(Data extracts)
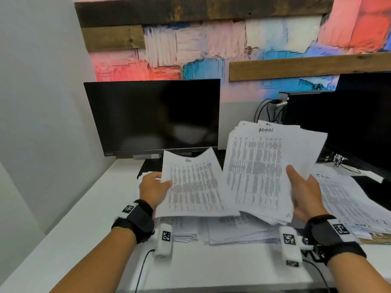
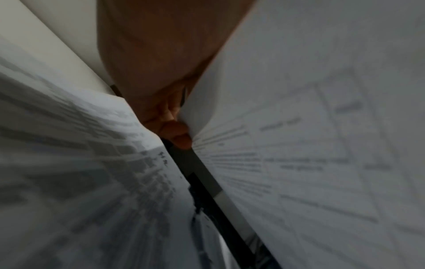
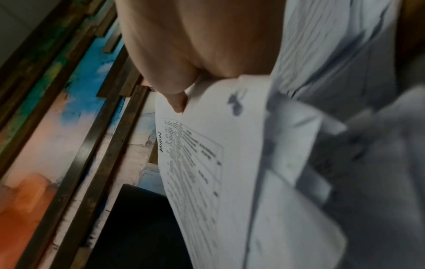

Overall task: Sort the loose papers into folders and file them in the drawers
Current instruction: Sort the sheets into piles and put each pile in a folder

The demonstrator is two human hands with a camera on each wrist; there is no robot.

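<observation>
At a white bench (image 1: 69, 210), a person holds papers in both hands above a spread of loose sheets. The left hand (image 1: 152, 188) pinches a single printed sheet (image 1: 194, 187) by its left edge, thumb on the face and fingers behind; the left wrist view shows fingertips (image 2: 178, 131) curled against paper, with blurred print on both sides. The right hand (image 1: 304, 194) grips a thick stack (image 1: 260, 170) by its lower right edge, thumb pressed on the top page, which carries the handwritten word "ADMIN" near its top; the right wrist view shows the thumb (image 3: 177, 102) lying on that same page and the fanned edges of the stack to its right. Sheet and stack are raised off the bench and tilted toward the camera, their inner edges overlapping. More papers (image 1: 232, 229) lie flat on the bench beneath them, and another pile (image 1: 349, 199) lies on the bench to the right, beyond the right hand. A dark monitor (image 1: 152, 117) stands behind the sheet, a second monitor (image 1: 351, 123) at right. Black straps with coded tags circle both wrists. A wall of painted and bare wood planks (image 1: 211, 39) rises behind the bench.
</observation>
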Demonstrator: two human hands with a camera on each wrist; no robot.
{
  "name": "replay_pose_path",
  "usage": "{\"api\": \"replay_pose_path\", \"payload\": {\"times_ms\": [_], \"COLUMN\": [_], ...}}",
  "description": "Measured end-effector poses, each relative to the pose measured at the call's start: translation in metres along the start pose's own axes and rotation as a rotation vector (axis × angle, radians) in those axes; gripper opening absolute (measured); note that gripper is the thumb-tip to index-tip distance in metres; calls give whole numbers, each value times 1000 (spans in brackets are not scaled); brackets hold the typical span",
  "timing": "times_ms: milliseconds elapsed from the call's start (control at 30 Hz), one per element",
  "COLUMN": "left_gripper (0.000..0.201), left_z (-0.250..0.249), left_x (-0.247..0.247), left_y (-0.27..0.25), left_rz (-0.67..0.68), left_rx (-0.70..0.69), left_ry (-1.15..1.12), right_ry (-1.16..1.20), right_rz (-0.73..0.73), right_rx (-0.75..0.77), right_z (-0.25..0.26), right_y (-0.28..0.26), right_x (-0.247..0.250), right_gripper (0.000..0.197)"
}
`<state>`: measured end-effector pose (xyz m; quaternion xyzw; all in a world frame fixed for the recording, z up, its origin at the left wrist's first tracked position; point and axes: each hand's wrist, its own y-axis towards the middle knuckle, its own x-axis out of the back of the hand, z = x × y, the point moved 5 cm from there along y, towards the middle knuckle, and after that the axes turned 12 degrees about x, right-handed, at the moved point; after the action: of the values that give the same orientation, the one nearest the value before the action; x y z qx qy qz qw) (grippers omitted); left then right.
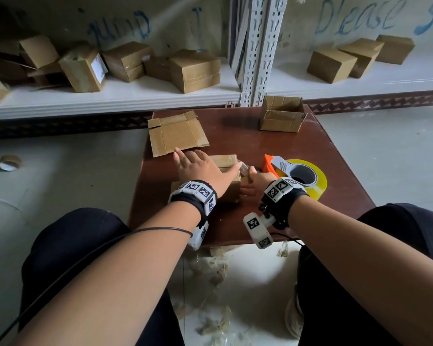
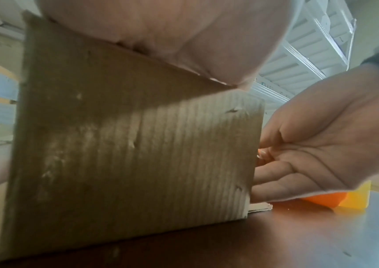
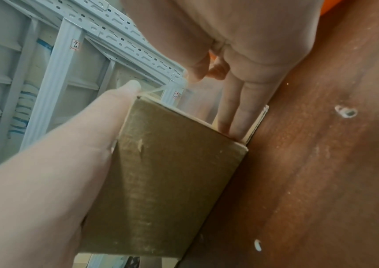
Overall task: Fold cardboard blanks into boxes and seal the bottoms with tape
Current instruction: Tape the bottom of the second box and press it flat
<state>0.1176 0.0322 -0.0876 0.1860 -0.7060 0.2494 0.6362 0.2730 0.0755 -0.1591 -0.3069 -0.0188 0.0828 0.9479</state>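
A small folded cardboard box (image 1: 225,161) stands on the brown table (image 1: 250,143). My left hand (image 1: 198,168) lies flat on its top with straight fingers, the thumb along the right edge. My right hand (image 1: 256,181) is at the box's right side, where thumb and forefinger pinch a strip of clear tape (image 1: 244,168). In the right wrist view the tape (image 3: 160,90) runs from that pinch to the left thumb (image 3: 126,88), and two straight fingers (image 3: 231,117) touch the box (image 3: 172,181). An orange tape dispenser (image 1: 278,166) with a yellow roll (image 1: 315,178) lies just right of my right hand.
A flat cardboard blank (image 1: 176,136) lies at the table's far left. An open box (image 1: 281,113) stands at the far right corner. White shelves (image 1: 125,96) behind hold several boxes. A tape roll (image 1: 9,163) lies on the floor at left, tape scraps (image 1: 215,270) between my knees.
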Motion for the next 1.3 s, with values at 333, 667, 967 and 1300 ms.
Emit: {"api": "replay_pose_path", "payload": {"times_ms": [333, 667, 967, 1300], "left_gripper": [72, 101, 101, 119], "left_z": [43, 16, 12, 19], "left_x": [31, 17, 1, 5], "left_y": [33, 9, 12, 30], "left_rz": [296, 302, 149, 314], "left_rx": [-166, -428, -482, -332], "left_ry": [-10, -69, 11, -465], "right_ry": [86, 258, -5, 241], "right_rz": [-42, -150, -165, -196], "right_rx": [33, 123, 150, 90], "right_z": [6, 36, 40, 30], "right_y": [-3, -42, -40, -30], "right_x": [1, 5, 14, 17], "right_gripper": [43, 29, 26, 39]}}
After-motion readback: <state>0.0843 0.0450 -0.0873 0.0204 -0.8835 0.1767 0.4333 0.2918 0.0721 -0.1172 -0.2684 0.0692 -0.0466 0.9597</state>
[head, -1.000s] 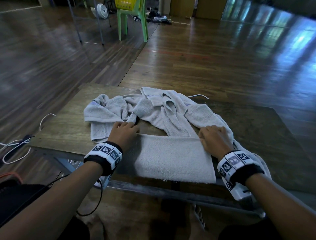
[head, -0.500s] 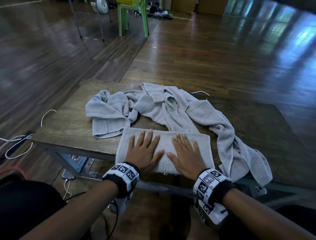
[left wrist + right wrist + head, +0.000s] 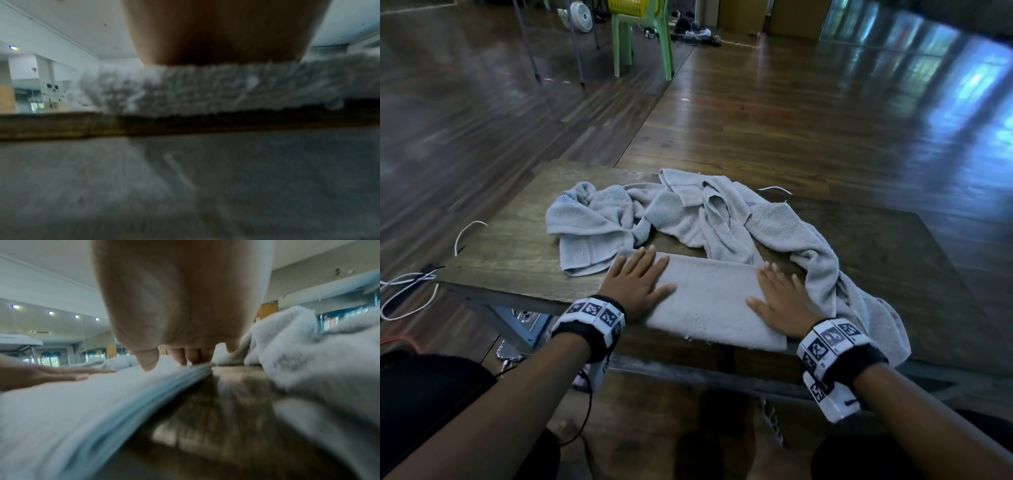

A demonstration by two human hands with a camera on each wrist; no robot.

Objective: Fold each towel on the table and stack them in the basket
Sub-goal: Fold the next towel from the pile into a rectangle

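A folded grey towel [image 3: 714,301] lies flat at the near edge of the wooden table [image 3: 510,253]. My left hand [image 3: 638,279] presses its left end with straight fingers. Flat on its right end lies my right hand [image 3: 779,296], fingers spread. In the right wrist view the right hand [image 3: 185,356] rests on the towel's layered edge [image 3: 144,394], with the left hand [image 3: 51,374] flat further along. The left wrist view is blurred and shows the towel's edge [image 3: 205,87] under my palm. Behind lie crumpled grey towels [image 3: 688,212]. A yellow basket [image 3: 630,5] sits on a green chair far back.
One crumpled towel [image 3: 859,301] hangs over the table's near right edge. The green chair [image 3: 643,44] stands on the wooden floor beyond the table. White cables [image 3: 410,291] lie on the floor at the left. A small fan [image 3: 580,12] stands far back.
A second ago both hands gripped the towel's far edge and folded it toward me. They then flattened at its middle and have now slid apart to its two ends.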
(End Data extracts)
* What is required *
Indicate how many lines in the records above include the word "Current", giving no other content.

* Response box *
2